Required action
Only the lines below between the one holding "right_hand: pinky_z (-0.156" and the one holding "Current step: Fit", inclusive, are to be reproduced word for word; the pictures are to be left out.

[Dataset entries]
______

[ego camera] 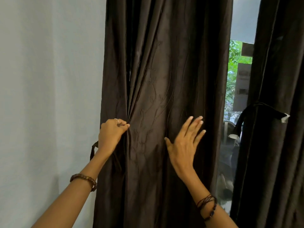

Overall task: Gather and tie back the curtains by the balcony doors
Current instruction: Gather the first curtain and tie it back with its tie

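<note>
A dark brown left curtain [164, 71] with stitched plant patterns hangs loose in front of me. My left hand [111, 134] grips a bunch of its folds near the left edge at waist height. My right hand [185, 142] is spread with straight fingers against the curtain's front, further right. A dark tie-back strap [93, 149] hangs by the wall behind my left wrist. The right curtain [278, 79] is gathered, with a dark tie-back band [263, 110] wrapped round it.
A pale wall [49, 96] fills the left side. Between the two curtains a strip of balcony door glass [236, 79] shows green foliage and a building outside, with dim objects lower down.
</note>
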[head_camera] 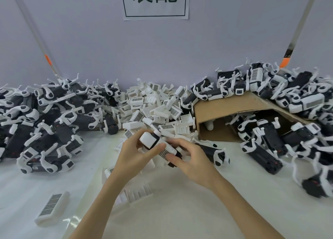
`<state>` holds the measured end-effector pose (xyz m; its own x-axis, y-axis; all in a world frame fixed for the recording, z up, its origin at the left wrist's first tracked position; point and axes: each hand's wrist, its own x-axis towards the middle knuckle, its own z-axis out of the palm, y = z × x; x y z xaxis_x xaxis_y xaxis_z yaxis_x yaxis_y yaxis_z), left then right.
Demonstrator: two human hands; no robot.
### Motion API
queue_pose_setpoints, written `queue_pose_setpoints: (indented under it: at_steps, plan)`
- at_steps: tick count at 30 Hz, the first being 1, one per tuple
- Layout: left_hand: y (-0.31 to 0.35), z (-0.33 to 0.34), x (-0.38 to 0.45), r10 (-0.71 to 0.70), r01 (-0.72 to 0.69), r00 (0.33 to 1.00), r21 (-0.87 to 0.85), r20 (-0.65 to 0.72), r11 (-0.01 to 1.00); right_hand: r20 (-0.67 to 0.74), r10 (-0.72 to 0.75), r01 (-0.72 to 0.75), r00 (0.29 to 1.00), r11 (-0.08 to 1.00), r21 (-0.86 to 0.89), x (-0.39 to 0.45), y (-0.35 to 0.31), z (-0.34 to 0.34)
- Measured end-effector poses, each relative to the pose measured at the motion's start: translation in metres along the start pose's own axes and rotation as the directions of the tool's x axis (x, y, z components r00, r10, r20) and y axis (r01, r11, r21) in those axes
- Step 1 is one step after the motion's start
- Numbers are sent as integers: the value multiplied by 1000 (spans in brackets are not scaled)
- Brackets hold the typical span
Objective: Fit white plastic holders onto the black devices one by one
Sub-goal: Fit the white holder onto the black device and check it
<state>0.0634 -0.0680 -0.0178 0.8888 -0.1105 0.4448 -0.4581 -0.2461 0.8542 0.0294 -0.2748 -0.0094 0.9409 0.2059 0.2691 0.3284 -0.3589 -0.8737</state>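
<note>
Near edge of the bench (180, 211), smooth white top: 1 loose white plastic holder (52, 209) at left, ribbed box shape w/ barcode label, lying flat; another holder (138, 193) beside left forearm, open side up, ribs showing. Mid-bench, both hands raised over the top. Left hand (131, 159) curls round the black device (155, 142), thumb laid along it, gripping the end w/ its white cap. Right hand (194, 161) fingers spread, thumb & forefinger pinching the labelled holder (166, 151) against the device body. Behind: heap of white holders (153, 107) at back-centre. Brown cardboard box (232, 114) on its side, back right, matte, devices inside & on top. Piles of black devices w/ white clips back left (45, 121) & right (288, 116).
</note>
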Motion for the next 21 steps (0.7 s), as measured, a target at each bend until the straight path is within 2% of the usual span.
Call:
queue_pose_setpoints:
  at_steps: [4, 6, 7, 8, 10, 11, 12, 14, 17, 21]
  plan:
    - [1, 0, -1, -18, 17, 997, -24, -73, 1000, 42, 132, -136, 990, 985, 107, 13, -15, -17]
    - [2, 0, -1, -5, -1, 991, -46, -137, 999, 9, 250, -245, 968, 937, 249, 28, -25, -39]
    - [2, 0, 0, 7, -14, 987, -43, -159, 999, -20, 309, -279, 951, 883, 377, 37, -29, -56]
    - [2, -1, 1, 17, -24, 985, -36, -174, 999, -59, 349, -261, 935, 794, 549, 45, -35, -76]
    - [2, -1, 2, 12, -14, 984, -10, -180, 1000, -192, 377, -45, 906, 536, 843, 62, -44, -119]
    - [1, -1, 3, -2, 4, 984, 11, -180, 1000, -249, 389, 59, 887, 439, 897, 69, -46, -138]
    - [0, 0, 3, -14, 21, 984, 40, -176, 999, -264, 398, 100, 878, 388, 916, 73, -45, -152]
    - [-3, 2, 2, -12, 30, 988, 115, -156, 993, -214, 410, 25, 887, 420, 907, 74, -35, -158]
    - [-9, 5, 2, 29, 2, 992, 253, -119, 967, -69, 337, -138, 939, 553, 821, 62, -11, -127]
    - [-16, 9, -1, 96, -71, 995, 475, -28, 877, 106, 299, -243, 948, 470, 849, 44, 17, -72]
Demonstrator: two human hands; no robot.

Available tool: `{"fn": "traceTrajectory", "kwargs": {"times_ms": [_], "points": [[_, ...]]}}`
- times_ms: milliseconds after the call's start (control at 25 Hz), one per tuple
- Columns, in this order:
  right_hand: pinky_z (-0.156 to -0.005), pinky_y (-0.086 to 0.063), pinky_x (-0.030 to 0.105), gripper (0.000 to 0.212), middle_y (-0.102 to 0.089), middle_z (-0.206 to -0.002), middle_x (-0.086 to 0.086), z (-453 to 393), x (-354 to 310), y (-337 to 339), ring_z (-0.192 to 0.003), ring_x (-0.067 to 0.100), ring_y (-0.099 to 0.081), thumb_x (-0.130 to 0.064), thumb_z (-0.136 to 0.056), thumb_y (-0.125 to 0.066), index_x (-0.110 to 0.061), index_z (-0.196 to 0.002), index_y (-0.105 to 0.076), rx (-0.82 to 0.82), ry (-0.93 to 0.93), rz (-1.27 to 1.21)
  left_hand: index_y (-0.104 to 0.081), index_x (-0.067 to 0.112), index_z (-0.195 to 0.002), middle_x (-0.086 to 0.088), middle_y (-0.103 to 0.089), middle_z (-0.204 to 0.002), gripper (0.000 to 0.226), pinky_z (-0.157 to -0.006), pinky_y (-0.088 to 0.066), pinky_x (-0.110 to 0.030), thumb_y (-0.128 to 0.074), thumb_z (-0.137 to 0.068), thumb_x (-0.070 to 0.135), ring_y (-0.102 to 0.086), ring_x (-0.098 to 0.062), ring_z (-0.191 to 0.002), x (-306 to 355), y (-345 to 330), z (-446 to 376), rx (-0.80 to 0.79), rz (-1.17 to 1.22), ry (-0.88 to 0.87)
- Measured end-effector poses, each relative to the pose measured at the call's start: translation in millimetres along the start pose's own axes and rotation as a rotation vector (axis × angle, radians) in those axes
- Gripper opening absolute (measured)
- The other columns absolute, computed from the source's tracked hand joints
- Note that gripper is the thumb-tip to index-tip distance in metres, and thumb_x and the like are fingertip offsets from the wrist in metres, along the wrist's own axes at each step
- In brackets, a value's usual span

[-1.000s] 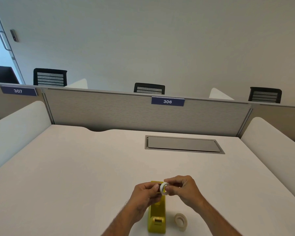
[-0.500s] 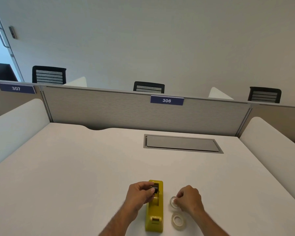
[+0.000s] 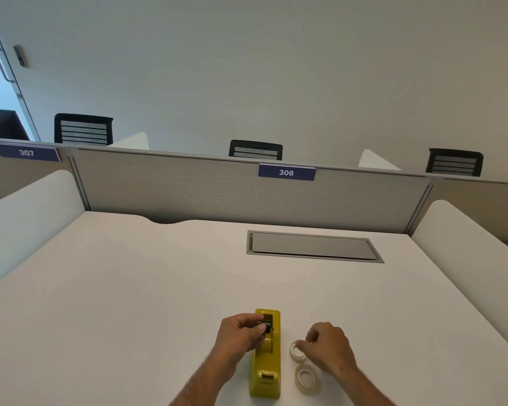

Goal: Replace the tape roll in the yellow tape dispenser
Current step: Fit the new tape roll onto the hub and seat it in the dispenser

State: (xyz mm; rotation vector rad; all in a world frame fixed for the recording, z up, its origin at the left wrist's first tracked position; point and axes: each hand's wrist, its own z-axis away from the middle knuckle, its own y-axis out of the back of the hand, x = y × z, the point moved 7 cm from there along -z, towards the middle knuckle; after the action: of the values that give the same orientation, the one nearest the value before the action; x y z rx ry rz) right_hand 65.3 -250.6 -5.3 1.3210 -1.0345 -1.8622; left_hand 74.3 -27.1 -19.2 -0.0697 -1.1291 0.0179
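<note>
The yellow tape dispenser (image 3: 266,364) stands lengthwise on the white desk near the front edge. My left hand (image 3: 241,335) pinches a small black spool core (image 3: 267,324) above the dispenser's open cradle. Just right of the dispenser a small white tape roll (image 3: 296,351) lies flat on the desk, with the fingertips of my right hand (image 3: 329,348) touching it. A second, clear tape roll (image 3: 306,378) lies flat nearer to me, below my right hand and apart from it.
A grey cable hatch (image 3: 314,247) is set into the white desk (image 3: 129,288) behind the work spot. A grey partition (image 3: 217,189) with the label 306 closes the back, white side screens flank the desk, and black chairs stand beyond.
Both hands held the white roll and core above the dispenser. They parted: the right hand set the roll down on the desk, the left kept the black core over the cradle.
</note>
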Motion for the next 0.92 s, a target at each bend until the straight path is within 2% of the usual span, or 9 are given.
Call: {"fn": "traceTrajectory", "kwargs": {"times_ms": [200, 360, 440, 520, 640, 800, 920], "points": [[-0.064, -0.045, 0.023, 0.055, -0.060, -0.089, -0.011, 35, -7, -8, -0.076, 0.007, -0.054, -0.062, -0.051, -0.073, -0.028, -0.089, -0.052, -0.203, 0.017, 0.158, -0.071, 0.011, -0.111, -0.007, -0.071, -0.110, 0.025, -0.082, -0.064, -0.034, -0.071, -0.088, 0.001, -0.072, -0.024, -0.097, 0, -3, 1, -0.005, -0.006, -0.014], [-0.069, -0.047, 0.022, 0.051, -0.060, -0.095, -0.009, 43, -3, -13, -0.084, 0.010, -0.056, -0.053, -0.051, -0.073, -0.029, -0.093, -0.055, -0.200, 0.046, 0.096, -0.071, 0.012, -0.111, -0.007, -0.073, -0.107, 0.025, -0.080, -0.064, -0.032, -0.072, -0.088, 0.002, -0.074, -0.023, -0.095, 0, -3, 3, -0.014, -0.004, -0.033], [-0.065, -0.052, 0.021, 0.045, -0.065, -0.091, -0.006, 42, -6, -12, -0.078, 0.009, -0.061, -0.048, -0.053, -0.077, -0.029, -0.092, -0.062, -0.195, 0.052, -0.063, -0.072, 0.011, -0.110, -0.008, -0.074, -0.106, 0.024, -0.079, -0.064, -0.032, -0.072, -0.088, 0.001, -0.074, -0.024, -0.094, 0, -2, 4, -0.015, 0.006, -0.034], [-0.063, -0.061, 0.031, 0.036, -0.069, -0.090, 0.001, 40, -11, -11, -0.074, 0.017, -0.068, -0.037, -0.059, -0.084, -0.025, -0.089, -0.070, -0.200, 0.056, -0.389, -0.072, 0.011, -0.108, -0.009, -0.075, -0.105, 0.024, -0.077, -0.064, -0.031, -0.072, -0.087, 0.000, -0.075, -0.024, -0.093, 0, -1, 5, -0.017, 0.016, -0.037], [-0.069, -0.063, 0.042, 0.031, -0.067, -0.102, 0.014, 43, -26, -3, -0.084, 0.029, -0.072, -0.015, -0.071, -0.087, -0.017, -0.099, -0.073, -0.276, 0.077, -0.802, -0.074, 0.011, -0.106, -0.008, -0.077, -0.102, 0.022, -0.074, -0.063, -0.029, -0.073, -0.086, 0.001, -0.076, -0.023, -0.090, 0, -2, 9, -0.031, 0.024, -0.062], [-0.075, -0.060, 0.040, 0.041, -0.069, -0.111, 0.015, 43, -42, 1, -0.093, 0.032, -0.071, -0.001, -0.071, -0.083, -0.011, -0.109, -0.071, -0.342, 0.130, -1.025, -0.076, 0.008, -0.106, -0.011, -0.078, -0.103, 0.023, -0.080, -0.064, -0.036, -0.076, -0.084, 0.001, -0.076, -0.027, -0.092, 5, -7, 14, -0.092, 0.008, -0.122], [-0.088, -0.056, 0.054, 0.049, -0.070, -0.114, 0.012, 40, -46, -1, -0.099, 0.034, -0.070, -0.006, -0.067, -0.088, -0.014, -0.111, -0.070, -0.371, 0.158, -1.043, -0.077, 0.006, -0.106, -0.012, -0.079, -0.102, 0.023, -0.085, -0.063, -0.040, -0.076, -0.084, 0.000, -0.076, -0.029, -0.092, 10, -9, 16, -0.129, 0.018, -0.160]]}}
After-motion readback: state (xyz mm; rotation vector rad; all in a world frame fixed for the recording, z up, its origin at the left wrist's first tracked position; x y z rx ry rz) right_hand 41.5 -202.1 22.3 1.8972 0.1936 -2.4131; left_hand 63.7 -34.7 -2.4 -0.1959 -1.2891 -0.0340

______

Your solution
  right_hand: pinky_z (-0.156 to -0.005), pinky_y (-0.086 to 0.063), pinky_x (-0.030 to 0.105), gripper (0.000 to 0.212), middle_y (-0.102 to 0.089), middle_z (-0.206 to -0.002), middle_x (-0.086 to 0.086), z (-453 to 393), x (-354 to 310), y (-337 to 339), ring_z (-0.192 to 0.003), ring_x (-0.067 to 0.100), ring_y (-0.099 to 0.081), thumb_x (-0.130 to 0.064), thumb_z (-0.136 to 0.056), thumb_y (-0.125 to 0.066), index_x (-0.110 to 0.061), index_z (-0.196 to 0.002), index_y (-0.105 to 0.076), rx (-0.82 to 0.82), ry (-0.93 to 0.93), rz (-1.27 to 1.21)
  left_hand: index_y (-0.104 to 0.081), index_x (-0.067 to 0.112), index_z (-0.195 to 0.002), middle_x (-0.086 to 0.088), middle_y (-0.103 to 0.089), middle_z (-0.204 to 0.002), gripper (0.000 to 0.226), pinky_z (-0.157 to -0.006), pinky_y (-0.088 to 0.066), pinky_x (-0.110 to 0.030), thumb_y (-0.128 to 0.074), thumb_z (-0.137 to 0.068), thumb_x (-0.070 to 0.135), ring_y (-0.102 to 0.086), ring_x (-0.098 to 0.062), ring_z (-0.191 to 0.002), x (-306 to 355), y (-345 to 330), z (-446 to 376), rx (-0.80 to 0.79), rz (-1.17 to 1.22), ry (-0.88 to 0.87)
- Measured end-effector poses, each relative to the pose measured at the call's start: translation in millimetres along the start pose's own axes and rotation as a rotation vector (axis × angle, radians) in those axes
- Gripper opening absolute (measured)
- The other columns absolute, computed from the source's tracked hand joints
- Note that gripper is the thumb-tip to index-tip distance in metres, and thumb_x and the like are fingertip offsets from the wrist in metres, along the wrist's own axes at each step
- In brackets, a value's usual span

[-1.000s] 
[-0.500s] 
[+0.000s] 

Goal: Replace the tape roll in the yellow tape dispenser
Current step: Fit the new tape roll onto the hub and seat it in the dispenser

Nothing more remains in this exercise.